Deployment, Service and IngressRoute for whoami app :

kind: Deployment
apiVersion: apps/v1
metadata:
  name: whoami
spec:
  replicas: 1
  selector:
    matchLabels:
      app: whoami
  template:
    metadata:
      labels:
        app: whoami
    spec:
      containers:
        - name: whoami
          image: containous/whoami:v1.5.0
---
apiVersion: v1
kind: Service
metadata:
  name: whoami
  labels:
    app: whoami
spec:
  type: ClusterIP
  ports:
    - port: 80
      name: whoami
  selector:
    app: whoami
---
apiVersion: traefik.containo.us/v1alpha1
kind: IngressRoute
metadata:
  name: app-tls
spec:
  entryPoints:
    - websecure
  routes:
    - kind: Rule
      match: Host(`test.mydomain.com`) || Path(`/whoami`)
      services:
        - name: whoami
          port: 80
  tls:
    certResolver: le
    domains:
      - main: "*.test.mydomain.com"

In the logs, I can see :

time="2020-09-24T14:04:04Z" level=debug msg="legolog: [INFO] acme: Registering account for MY_EMAIL"
time="2020-09-24T14:04:04Z" level=debug msg="legolog: [INFO] [*.test.mydomain.com] acme: Obtaining bundled SAN certificate"
time="2020-09-24T14:04:04Z" level=debug msg="legolog: [INFO] [*.test.mydomain.com] AuthURL: https://acme-staging-v02.api.letsencrypt.org/acme/authz-v3/118300931"
time="2020-09-24T14:04:04Z" level=debug msg="legolog: [INFO] [*.test.mydomain.com] acme: use dns-01 solver"
time="2020-09-24T14:04:04Z" level=debug msg="legolog: [INFO] [*.test.mydomain.com] acme: Preparing to solve DNS-01"
time="2020-09-24T14:04:05Z" level=debug msg="legolog: [INFO] Wait for route53 [timeout: 2m0s, interval: 4s]"
time="2020-09-24T14:05:16Z" level=debug msg="legolog: [INFO] [*.test.mydomain.com] acme: Trying to solve DNS-01"
time="2020-09-24T14:05:16Z" level=debug msg="legolog: [INFO] [*.test.mydomain.com] acme: Checking DNS record propagation using [8.8.8.8:53]"
time="2020-09-24T14:05:20Z" level=debug msg="legolog: [INFO] Wait for propagation [timeout: 2m0s, interval: 4s]"
time="2020-09-24T14:06:24Z" level=debug msg="legolog: [INFO] [*.test.mydomain.com] The server validated our request"
time="2020-09-24T14:06:24Z" level=debug msg="legolog: [INFO] [*.test.mydomain.com] acme: Cleaning DNS-01 challenge"
time="2020-09-24T14:06:25Z" level=debug msg="legolog: [INFO] Wait for route53 [timeout: 2m0s, interval: 4s]"
time="2020-09-24T14:07:21Z" level=debug msg="legolog: [INFO] [*.test.mydomain.com] acme: Validations succeeded; requesting certificates"
time="2020-09-24T14:07:23Z" level=debug msg="legolog: [INFO] [*.test.mydomain.com] Server responded with a certificate."

And then :

time="2020-09-24T14:07:24Z" level=debug msg="Looking for provided certificate(s) to validate [\"*.test.mydomain.com\"]..." providerName=le.acme
time="2020-09-24T14:07:24Z" level=debug msg="No ACME certificate generation required for domains [\"*.test.mydomain.com\"]." providerName=le.acme

When I reach localhost/whoami from the browser, I can see the whoami app but the used certificate is the default cert from Traefik. The issue is the same with a non-wildcard certificate.

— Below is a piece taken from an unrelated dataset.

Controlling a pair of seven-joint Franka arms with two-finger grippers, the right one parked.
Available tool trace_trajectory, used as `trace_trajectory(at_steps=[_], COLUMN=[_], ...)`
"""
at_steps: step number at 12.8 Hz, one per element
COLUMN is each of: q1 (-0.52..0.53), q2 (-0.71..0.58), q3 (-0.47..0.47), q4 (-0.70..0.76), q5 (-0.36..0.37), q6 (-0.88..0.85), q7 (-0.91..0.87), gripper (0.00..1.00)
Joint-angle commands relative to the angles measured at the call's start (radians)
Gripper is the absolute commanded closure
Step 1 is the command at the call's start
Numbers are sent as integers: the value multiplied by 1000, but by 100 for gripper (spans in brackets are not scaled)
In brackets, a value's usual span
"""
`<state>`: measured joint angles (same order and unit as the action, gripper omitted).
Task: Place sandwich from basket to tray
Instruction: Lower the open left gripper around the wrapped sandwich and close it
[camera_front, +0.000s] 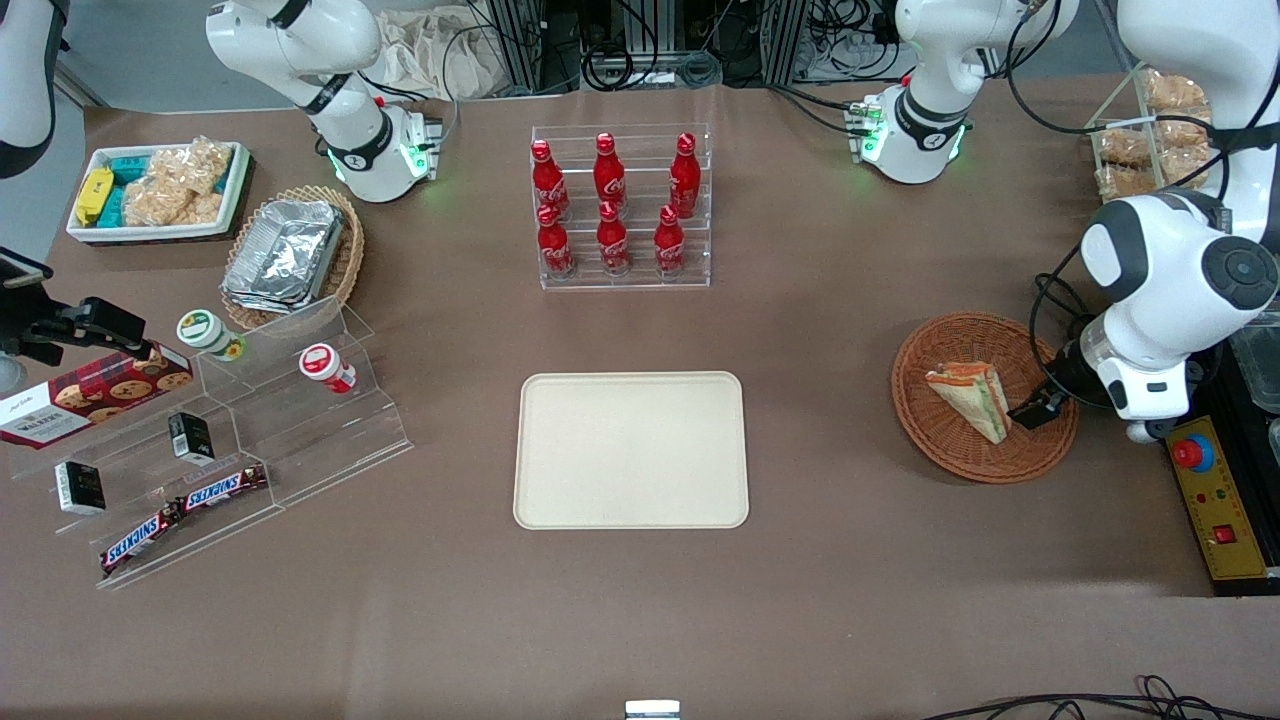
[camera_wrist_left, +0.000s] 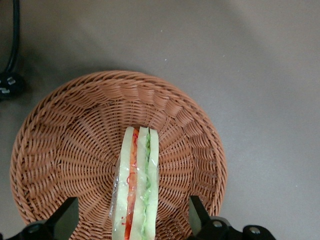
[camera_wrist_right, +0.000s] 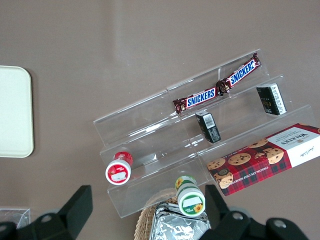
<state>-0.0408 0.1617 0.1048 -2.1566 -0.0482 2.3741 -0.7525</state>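
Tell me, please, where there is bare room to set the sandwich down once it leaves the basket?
The tray is bare all over, with open table between it and the basket. The shelf of snacks is crowded. The open gripper hangs over the sandwich, one finger at each side.

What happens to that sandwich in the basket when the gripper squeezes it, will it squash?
Probably a little: the sandwich shows soft pale bread and thin filling layers. Its clear wrap looks glossy, so it might slip. It stands on edge in the basket, so a nudge could tip it. The gripper hangs open, one finger on each side.
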Motion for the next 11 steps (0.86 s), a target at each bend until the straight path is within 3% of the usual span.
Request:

Why is the LE certificate not used for my route ?

Thank you in advance for your help.

-- R&#233;mi NUYTS
kubernetes
lets-encrypt
ssl
traefik
traefik-ingress

1 Answer

10/1/2020

I've just moved my website from new.example.com to example.com that was linked to the old version of the website hosted on the different server.

Instead of an automatic Let's encrypt certificate, traefik had used the default certificate. In one hour after the dns records was changed, it just started to use the automatic certificate. I haven't made an updates in configuration. I think it might be related to this and this issues posted on traefik's github.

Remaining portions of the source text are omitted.